Wimbledon, Second Round
If an upset is not unexpected, is it still an upset? If a defective seed tumbles in the forest, does anyone really give a toss? If that’s too philosophical: if Stanislas Wawrinka is handcarted out of Wimbledon in three sets by Simone Bolelli, should we feign surprise? How about Fernando Verdasco going out in four sets to Robin Haase? Juan Ignacio Chela out in three sets to Alex Bogomolov Jr, including a bagel? They were all seeds, and the rankings differential was in each case profound, but surely no one expected any of these guys to go deep. Presumably they could have won, and no one would have minded much, but if they had to go out, it might as well be now.
Concerning the seeds of whom anything was realistically expected, none were troubled at all.
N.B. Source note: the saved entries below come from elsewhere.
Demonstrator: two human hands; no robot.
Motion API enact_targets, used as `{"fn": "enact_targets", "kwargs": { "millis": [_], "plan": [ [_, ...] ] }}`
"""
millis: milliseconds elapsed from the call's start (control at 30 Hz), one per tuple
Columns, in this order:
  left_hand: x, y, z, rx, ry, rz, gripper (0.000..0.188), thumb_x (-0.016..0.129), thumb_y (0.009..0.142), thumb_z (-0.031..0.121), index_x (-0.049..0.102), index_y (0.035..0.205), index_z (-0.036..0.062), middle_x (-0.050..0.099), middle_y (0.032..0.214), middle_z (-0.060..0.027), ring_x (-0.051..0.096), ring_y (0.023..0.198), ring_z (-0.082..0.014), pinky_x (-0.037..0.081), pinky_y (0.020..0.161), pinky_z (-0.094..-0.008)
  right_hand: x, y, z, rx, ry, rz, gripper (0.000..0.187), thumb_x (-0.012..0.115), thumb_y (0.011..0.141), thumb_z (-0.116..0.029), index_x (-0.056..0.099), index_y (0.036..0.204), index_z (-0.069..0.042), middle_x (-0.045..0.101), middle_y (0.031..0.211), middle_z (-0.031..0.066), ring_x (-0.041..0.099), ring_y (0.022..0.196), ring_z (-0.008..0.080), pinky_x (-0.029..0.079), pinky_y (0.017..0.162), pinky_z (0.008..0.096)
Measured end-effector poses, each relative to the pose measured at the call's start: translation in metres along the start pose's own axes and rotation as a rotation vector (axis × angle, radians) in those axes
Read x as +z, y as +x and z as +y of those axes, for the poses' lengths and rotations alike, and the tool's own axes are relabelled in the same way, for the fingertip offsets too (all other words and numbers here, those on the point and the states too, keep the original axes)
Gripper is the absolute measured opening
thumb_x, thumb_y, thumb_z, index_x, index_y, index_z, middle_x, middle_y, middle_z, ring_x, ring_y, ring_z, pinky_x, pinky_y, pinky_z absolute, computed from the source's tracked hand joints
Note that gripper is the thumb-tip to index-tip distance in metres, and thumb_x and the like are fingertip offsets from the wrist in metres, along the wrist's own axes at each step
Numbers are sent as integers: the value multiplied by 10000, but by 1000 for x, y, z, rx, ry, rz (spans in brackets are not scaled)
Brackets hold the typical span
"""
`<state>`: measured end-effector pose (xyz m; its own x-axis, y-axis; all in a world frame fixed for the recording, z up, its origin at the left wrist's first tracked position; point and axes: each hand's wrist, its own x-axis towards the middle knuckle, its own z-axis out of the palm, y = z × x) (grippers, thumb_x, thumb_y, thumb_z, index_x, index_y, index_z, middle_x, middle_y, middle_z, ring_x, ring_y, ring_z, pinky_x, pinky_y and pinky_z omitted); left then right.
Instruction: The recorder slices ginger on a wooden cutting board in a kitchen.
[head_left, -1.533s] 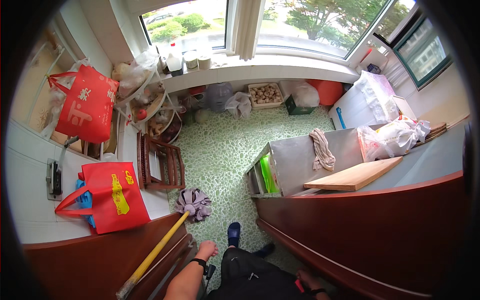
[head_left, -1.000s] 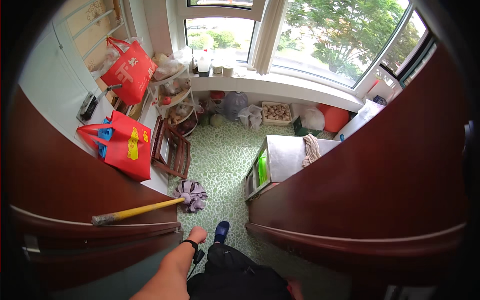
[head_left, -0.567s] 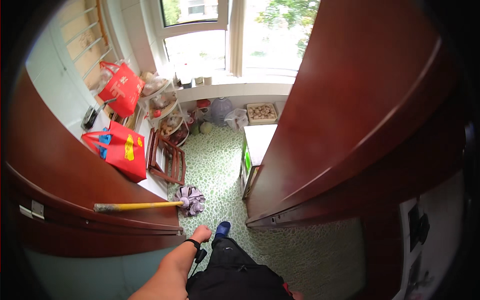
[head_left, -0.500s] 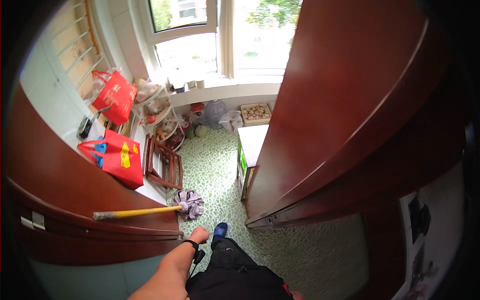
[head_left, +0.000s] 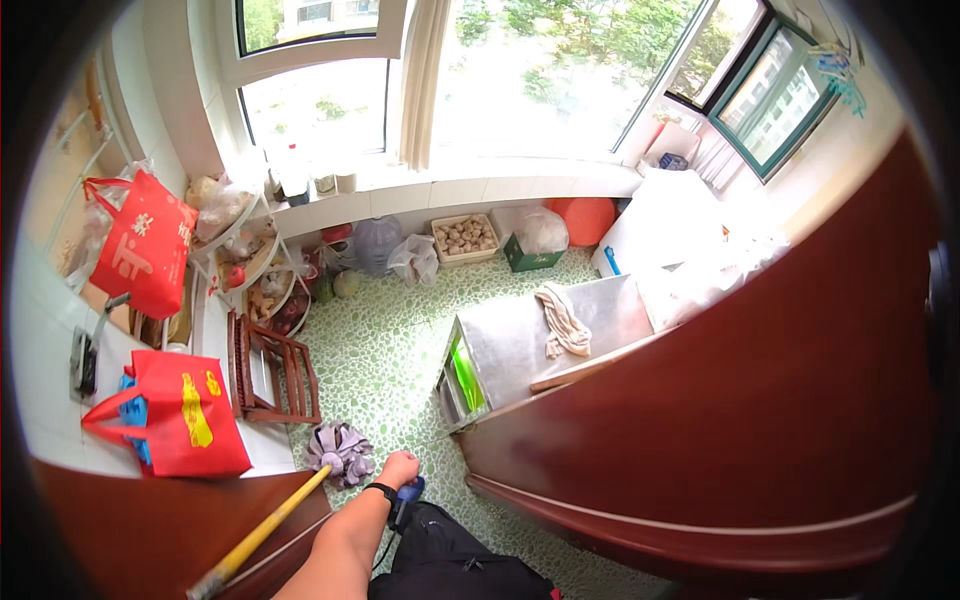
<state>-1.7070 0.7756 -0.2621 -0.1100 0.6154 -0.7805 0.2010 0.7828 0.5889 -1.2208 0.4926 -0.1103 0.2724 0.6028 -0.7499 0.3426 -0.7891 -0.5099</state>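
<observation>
My left hand (head_left: 402,469) hangs in front of my body, its fingers curled into a loose fist with nothing visible in them. A black band circles that wrist, and a cord runs down from it. Below the hand is my foot in a blue slipper or sock (head_left: 411,488). Just left of the hand, apart from it, lies the purple-grey cloth head of a mop (head_left: 340,452), its yellow handle (head_left: 268,528) slanting toward the lower left. My right hand is outside the picture.
Dark red door panels (head_left: 720,410) flank the doorway. A metal-topped table (head_left: 500,345) bearing a beige cloth (head_left: 562,322) stands right. On the left are a wooden folding chair (head_left: 285,372), a corner rack (head_left: 250,270) and red bags (head_left: 190,415). A crate (head_left: 465,240) sits under the window.
I have moved forward through the doorway, so more of the window, table and right side shows. My left hand stays a fist; the sliver of my right hand has left the picture.
</observation>
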Motion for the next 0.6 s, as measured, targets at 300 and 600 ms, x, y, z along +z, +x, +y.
{"fn": "enact_targets", "kwargs": {
  "millis": [300,600],
  "plan": [
    [-71,45,-56,-260,-30,-213,293,532,999,89,744,855,-52,758,758,-201,734,570,-264,577,469,-379,58,4,-29,82,379,108,363,516,1108,-187,682,824,-33,501,651,51,447,547,181,414,588,349],
    [-100,83,-77,-282,97,-370,257,432,1054,148,606,1091,-37,737,983,-235,740,687,-396,586,500,-454,63,41,-9,-29,164,-110,258,560,1074,-122,711,899,-7,623,789,103,582,715,220,504,771,364]
  ]
}}
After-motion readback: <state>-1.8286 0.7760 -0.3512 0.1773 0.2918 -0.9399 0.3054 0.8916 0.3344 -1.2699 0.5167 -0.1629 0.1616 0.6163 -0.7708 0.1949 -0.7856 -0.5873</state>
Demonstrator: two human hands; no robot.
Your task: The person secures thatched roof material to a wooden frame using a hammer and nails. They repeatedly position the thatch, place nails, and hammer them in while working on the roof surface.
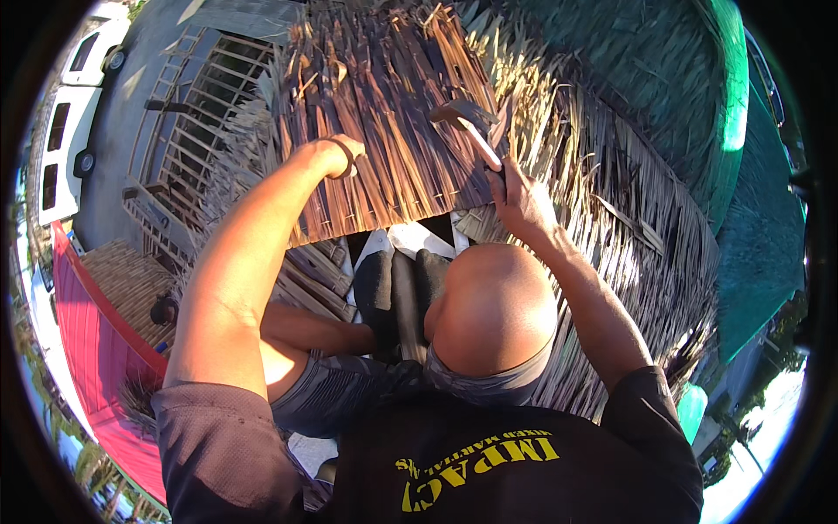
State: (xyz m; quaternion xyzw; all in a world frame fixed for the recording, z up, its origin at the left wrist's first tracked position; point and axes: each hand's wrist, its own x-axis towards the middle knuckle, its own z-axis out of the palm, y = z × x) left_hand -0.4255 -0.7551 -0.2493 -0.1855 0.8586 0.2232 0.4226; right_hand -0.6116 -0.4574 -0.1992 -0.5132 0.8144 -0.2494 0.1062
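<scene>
A panel of reddish-brown dried palm thatch lies in front of me on the roof, its stitched near edge just beyond my feet. My left hand is closed and rests on the left part of this panel; what its fingers hold, if anything, is hidden. In my right hand is a hammer, gripped by its pale handle. The dark hammer head is raised over the right side of the panel, pointing away from me and to the left.
I sit on the roof with knees bent, feet beside a dark wooden beam. Older thatch slopes away right, toward green netting. Below left are a wooden slat frame, a red roof and white vehicles.
</scene>
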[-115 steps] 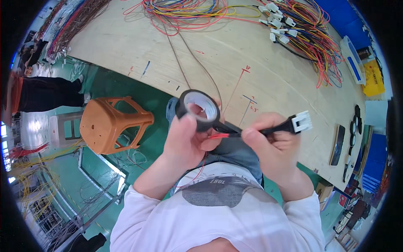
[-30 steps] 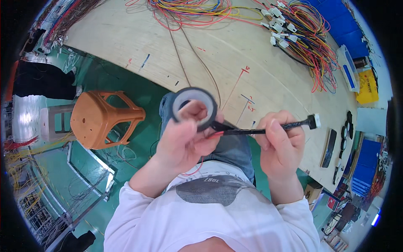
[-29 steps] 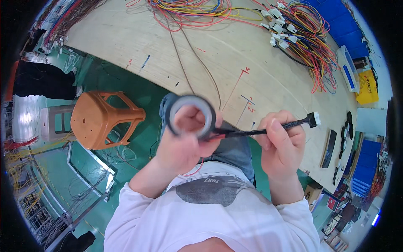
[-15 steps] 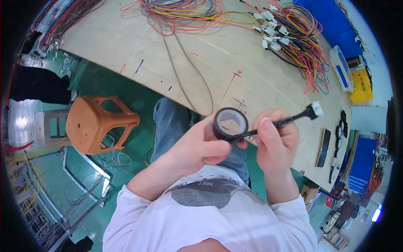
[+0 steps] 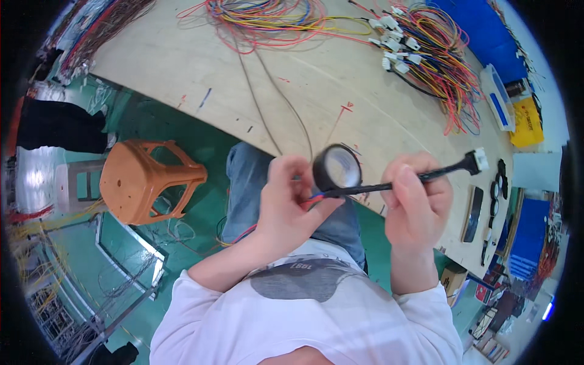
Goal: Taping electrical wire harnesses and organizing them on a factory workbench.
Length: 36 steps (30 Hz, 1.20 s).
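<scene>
A wire harness wrapped in black tape (image 5: 368, 189) stretches between my two hands above the table's near edge. My right hand (image 5: 420, 204) is closed around its wrapped length, and a white connector (image 5: 480, 159) sticks out beyond it. Red and blue wires (image 5: 313, 202) emerge from the wrapping at my left hand (image 5: 291, 198), whose fingers are bent around them, thumb toward the tape. A roll of black tape (image 5: 321, 173) with a pale core stands against the harness beside my left fingertips. Motion blurs the roll, and whether my fingers touch it is hard to see.
Coiled coloured wires (image 5: 267, 27) and a bundle with white connectors (image 5: 398, 45) lie on the wooden table (image 5: 182, 67). More tape rolls (image 5: 491, 191) and a dark bar (image 5: 472, 214) lie at the right. An orange stool (image 5: 131, 182) stands left; another person's dark-clothed leg (image 5: 61, 125) shows beyond.
My right hand has moved right with the connector end. My left hand has shifted left off the tape roll toward the wires, exposing red and blue ones; the roll has risen slightly.
</scene>
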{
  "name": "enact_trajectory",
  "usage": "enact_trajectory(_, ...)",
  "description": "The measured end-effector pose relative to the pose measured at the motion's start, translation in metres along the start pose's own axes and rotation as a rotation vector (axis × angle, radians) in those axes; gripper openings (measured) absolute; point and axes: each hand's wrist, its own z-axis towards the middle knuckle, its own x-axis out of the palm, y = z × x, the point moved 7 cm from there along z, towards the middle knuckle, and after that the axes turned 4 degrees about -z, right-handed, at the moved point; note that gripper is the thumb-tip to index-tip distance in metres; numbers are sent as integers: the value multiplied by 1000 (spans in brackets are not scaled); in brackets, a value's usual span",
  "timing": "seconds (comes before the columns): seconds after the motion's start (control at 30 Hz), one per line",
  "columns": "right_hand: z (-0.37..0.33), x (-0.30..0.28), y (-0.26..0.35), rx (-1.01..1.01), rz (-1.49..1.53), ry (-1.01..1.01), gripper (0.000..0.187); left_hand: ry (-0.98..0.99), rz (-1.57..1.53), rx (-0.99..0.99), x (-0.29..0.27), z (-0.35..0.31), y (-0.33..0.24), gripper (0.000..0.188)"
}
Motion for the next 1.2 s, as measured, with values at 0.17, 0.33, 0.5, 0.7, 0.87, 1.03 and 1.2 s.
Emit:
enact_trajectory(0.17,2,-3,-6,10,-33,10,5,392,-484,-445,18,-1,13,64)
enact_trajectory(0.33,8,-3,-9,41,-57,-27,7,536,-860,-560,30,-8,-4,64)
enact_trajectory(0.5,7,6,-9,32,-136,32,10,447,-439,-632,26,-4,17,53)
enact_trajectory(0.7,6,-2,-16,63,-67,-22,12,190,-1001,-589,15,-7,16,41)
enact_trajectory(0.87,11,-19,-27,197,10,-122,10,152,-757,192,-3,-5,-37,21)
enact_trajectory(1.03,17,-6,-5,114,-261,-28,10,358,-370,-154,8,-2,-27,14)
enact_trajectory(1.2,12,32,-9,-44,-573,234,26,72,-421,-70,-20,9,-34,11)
Nadal, Berdych, Murray, Roddick, Monfils, Fish and Gasquet dropped a single set between them. Of the seeds for whom great things were hoped, perhaps unrealistically – Milos Raonic – the news is rather less encouraging. Up an early break against Gilles Muller, he slipped and tumbled heavily, and could not continue. Muller, ranked a terrifying 92, will now face Nadal in the third round. Much ado is being made of the fact that Muller is the last player other than Federer to defeat Nadal at Wimbledon, notwithstanding that it happened back in 2005, when Muller was in his prime and Nadal was in his adolescence. I am wearily reminded of Federer’s quarterfinal with Mario Ancic in 2006, which generated ludicrous hype based on the Croat being the last man to defeat the mighty Swiss at at the All England Club four years earlier. Displaying no patience for such foolishness, Federer saw him off in three very straight sets. Expect Nadal to inflict similar treatment on Muller.
Hopefully the tournament will kick into gear tonight, with Soderling and Hewitt headlining. The Australian broadcaster is keenly spruiking its merits. Their head-to-head is essentially meaningless, given both players boast such radically segmented careers. Since Soderling became Soderling, and since Hewitt stopped being Hewitt, they’ve split a pair of encounters, but have never met on grass. Even without Channel 7 telling me so, I suspect Hewitt has a chance.